Friday, July 30, 2010

More information on CBID






Many news organizations around the world have been cutting back on staff, resources and coverage. But a new media outfit backed by one of Hong Kong’s most prominent businessmen is bucking that trend, The New York Times’s Bettina Wassener reported.

Cai Business Indepth, known as CBID, is aiming to become a major provider of reliable financial news and analysis, in English, about one of the world’s largest and most complex economies: China. (“Cai” means finance in Mandarin.)

CBID’s baseline product — a daily wrap-up of the main business stories in greater China — was initiated Monday on the company’s Web site, www.cbid.com.

An advertising campaign will follow this week, and a suite of other products — like industry and regional reports and economic data — is planned in the coming months.

CBID hired about 30 reporters, many of them recruited from other media outlets.

Another 30 have been added at a partner publication, The Hong Kong Economic Journal, a Chinese-language daily, to provide English-language content for CBID.

And a similar number are dedicated to CBID under the umbrella of Caijing, a highly respected business magazine based in Beijing.

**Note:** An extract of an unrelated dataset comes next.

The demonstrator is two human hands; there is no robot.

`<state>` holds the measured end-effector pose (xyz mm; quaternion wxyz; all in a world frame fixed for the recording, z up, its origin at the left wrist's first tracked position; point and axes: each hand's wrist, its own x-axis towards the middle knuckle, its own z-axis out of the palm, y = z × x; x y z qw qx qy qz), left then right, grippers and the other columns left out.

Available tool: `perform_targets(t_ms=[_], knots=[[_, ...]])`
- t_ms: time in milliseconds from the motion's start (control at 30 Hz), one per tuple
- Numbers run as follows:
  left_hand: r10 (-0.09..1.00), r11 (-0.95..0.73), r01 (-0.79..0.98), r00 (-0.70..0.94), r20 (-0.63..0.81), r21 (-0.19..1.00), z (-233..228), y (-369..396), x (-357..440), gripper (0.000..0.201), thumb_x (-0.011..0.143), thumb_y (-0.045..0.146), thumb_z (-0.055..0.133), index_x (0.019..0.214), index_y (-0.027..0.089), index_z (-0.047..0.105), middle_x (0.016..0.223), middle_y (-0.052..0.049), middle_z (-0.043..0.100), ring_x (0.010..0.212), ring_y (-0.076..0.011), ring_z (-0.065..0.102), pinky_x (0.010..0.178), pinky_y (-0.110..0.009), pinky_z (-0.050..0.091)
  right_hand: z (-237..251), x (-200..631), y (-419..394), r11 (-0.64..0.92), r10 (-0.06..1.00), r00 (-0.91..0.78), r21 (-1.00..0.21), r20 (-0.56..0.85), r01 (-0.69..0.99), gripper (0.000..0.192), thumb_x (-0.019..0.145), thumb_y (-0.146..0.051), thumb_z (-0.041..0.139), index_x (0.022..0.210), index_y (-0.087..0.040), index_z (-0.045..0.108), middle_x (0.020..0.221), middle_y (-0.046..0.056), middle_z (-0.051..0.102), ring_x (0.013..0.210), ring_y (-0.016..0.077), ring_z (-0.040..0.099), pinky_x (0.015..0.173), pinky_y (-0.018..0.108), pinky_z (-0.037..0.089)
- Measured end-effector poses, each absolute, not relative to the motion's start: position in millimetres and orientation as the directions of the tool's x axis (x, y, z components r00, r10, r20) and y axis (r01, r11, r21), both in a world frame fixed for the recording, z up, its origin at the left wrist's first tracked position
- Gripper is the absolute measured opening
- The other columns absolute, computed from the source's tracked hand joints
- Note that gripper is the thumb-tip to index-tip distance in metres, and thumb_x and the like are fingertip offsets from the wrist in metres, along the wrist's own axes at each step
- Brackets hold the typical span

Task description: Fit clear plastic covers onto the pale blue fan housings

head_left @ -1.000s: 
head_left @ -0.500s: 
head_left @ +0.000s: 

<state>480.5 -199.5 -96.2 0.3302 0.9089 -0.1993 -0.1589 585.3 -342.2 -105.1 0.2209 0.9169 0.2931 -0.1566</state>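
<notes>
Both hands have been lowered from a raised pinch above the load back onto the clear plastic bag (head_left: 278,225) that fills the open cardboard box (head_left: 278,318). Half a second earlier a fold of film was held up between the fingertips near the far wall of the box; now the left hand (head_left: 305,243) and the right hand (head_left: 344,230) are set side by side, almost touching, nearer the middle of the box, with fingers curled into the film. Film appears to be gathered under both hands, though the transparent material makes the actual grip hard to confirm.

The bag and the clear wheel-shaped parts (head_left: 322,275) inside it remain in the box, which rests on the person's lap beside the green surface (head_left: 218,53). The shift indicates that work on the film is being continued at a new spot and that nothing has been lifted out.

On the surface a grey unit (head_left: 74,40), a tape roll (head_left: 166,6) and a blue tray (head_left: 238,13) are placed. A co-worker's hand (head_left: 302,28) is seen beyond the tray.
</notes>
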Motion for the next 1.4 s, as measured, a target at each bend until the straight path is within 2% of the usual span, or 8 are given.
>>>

These partnerships and a focus on greater China should set CBID apart from larger but more diversified international news wires, said James Ogilvy-Stuart, the venture’s chief executive. His career includes a stint as the head of Asia for the Nasdaq stock market and 17 years at Bloomberg.

“There is no shortage of information about China, but only a small subset of that ever sees the light of day in English,” Mr. Ogilvy-Stuart said in an interview on Monday. “We set ourselves the task of addressing that, of creating a much clearer picture, and to bring transparency to what’s going on in the Chinese economy.”

CBID’s revenue will come mostly through subscriptions rather than advertising, Mr. Ogilvy-Stuart said. A 12-month subscription, for example, will cost $250 a month, and a three-month subscription will be $300 a month, according to the company’s Web site. For now, the company is offering free two-week trials.

“We are unashamedly focused on the institutional corporate community — we are at the premium end of what is a niche market,” Mr. Ogilvy-Stuart said. “We have a one-way bet on China.”

CBID would not discuss its ownership structure. But the service’s founders and backers, including Richard Li, who is chairman of PCCW, the main Hong Kong telecommunications company, are convinced that they are onto a winner.

The global downturn has thrust fast-growing Asia into the limelight as an engine of world growth, prompting an influx of investment by businesses seeking to capitalize on booming economies and on the rising affluence of Asia’s billions of consumers.

“The demand for business intelligence, due diligence, advice and information is almost inexhaustible in Asia,” said Gavin Greenwood of Allan & Associates, a security and political consulting firm based in Hong Kong.

Other firms also say they have seen a big increase in global interest in Asia in the last three years.

“European and American companies and investors acutely feel the need to understand the market better and are actively looking for suppliers, customers and potential business partners in the region,” said David Legg, managing director for Europe and Asia of theGerson Lehrman Group, which puts regional and industrial experts in touch with investors.

Copal Partners, whose 1,000 employees, mostly based in India, provide research and analysis services for banks, hedge funds and private equity firms, also has seen its Asia-related work soar.

Copal’s Mandarin-speaking team has doubled to 40 in the last 12 months, and China-related work, virtually nonexistent two years ago, now makes up 10 percent of revenue, according to its chief executive, Rishi Khosla.

“We’ve seen a substantial increase in demand for country analysis and corporate enquiry work in China in the last couple of years,” Ben Wootliff, who heads the corporate enquiries team of the political and security consulting firm, Control Risks Group, in Shanghai, said in an interview on Monday. “This is partly because the financial crisis has accelerated the inflow of investments here and partly because clients have become increasingly aware of the challenges and potential risks they face in doing business here.”

These, he said, include fraud and corruption and information and intellectual-property issues, policy and regulation, and, especially for firms with major long-term strategic exposure to China, wider political concerns like trade and diplomatic issues with the United States and European Union.

In the last two years, Control Risks’ China-related revenue has grown sharply, and the company is increasing its professional staff based in China by 25 percent this year.